(Task prompt): From the first line to the last, retype everything below exactly, minus the pictures.

(Data below):
^^^^

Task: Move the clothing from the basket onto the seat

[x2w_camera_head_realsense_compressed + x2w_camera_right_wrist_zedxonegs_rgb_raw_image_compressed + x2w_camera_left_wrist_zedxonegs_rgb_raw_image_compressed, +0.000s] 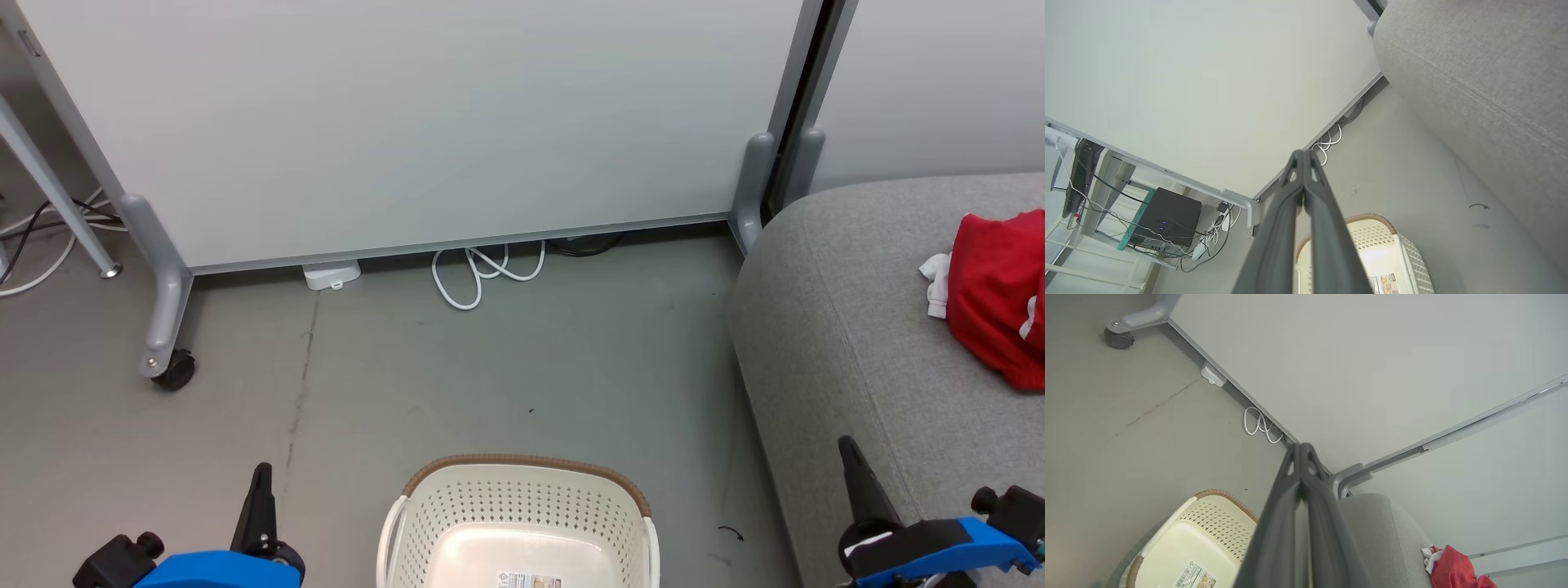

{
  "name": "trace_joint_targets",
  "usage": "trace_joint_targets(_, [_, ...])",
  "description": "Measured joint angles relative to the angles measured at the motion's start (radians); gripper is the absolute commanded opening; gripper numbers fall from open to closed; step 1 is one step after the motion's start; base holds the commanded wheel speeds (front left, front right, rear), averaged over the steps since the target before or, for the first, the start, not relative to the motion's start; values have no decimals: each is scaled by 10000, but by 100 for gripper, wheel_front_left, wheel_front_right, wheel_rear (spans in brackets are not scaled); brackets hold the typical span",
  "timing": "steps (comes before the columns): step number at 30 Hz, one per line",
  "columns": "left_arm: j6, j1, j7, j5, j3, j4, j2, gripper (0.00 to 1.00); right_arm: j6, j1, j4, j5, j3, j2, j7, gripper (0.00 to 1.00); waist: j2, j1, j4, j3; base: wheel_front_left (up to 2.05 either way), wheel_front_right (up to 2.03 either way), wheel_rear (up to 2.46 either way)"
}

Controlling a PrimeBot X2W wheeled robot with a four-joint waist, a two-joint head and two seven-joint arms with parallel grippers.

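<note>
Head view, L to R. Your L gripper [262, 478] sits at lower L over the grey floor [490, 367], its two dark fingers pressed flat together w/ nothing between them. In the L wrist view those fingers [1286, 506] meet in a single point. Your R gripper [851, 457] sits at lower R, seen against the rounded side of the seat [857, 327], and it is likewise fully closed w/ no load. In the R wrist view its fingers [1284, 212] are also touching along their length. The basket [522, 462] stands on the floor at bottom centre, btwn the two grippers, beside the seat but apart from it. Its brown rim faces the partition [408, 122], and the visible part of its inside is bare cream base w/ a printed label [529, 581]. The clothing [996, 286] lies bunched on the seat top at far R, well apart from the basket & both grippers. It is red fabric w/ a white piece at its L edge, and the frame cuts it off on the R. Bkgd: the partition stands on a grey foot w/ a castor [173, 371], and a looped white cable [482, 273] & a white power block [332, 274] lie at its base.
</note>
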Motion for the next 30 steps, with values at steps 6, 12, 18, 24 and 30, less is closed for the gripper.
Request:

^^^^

(Solution to this problem):
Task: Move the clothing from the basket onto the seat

[x2w_camera_head_realsense_compressed + x2w_camera_right_wrist_zedxonegs_rgb_raw_image_compressed + x2w_camera_left_wrist_zedxonegs_rgb_raw_image_compressed, +0.000s] 

{
  "name": "trace_joint_targets",
  "usage": "trace_joint_targets(_, [_, ...])",
  "description": "Measured joint angles relative to the angles measured at the motion's start (radians); gripper is the absolute commanded opening; gripper numbers fall from open to closed; step 1 is one step after the motion's start; base holds the commanded wheel speeds (front left, front right, rear), averaged over the steps since the target before or, for the first, the start, not relative to the motion's start; values have no decimals: each is scaled by 10000, but by 100 for gripper, wheel_front_left, wheel_front_right, wheel_rear (spans in brackets are not scaled); brackets hold the typical span",
  "timing": "steps (comes before the columns): step number at 30 Hz, one per line",
  "columns": "left_arm: j6, j1, j7, j5, j3, j4, j2, gripper (0.00 to 1.00); right_arm: j6, j1, j4, j5, j3, j2, j7, gripper (0.00 to 1.00); waist: j2, j1, j4, j3; base: wheel_front_left (up to 2.05 either way), wheel_front_right (up to 2.03 either way), wheel_rear (up to 2.46 either way)"
}

Controlling a PrimeBot X2W wheeled robot with a four-joint waist, a two-joint head and two seven-joint arms with parallel grippers.

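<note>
Head view, L to R. Your L gripper [262, 478] sits at lower L over the grey floor [490, 367], its two dark fingers pressed flat together w/ nothing between them. In the L wrist view those fingers [1286, 506] meet in a single point. Your R gripper [851, 457] sits at lower R, seen against the rounded side of the seat [857, 327], and it is likewise fully closed w/ no load. In the R wrist view its fingers [1284, 212] are also touching along their length. The basket [522, 462] stands on the floor at bottom centre, btwn the two grippers, beside the seat but apart from it. Its brown rim faces the partition [408, 122], and the visible part of its inside is bare cream base w/ a printed label [529, 581]. The clothing [996, 286] lies bunched on the seat top at far R, well apart from the basket & both grippers. It is red fabric w/ a white piece at its L edge, and the frame cuts it off on the R. Bkgd: the partition stands on a grey foot w/ a castor [173, 371], and a looped white cable [482, 273] & a white power block [332, 274] lie at its base.
</note>
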Motion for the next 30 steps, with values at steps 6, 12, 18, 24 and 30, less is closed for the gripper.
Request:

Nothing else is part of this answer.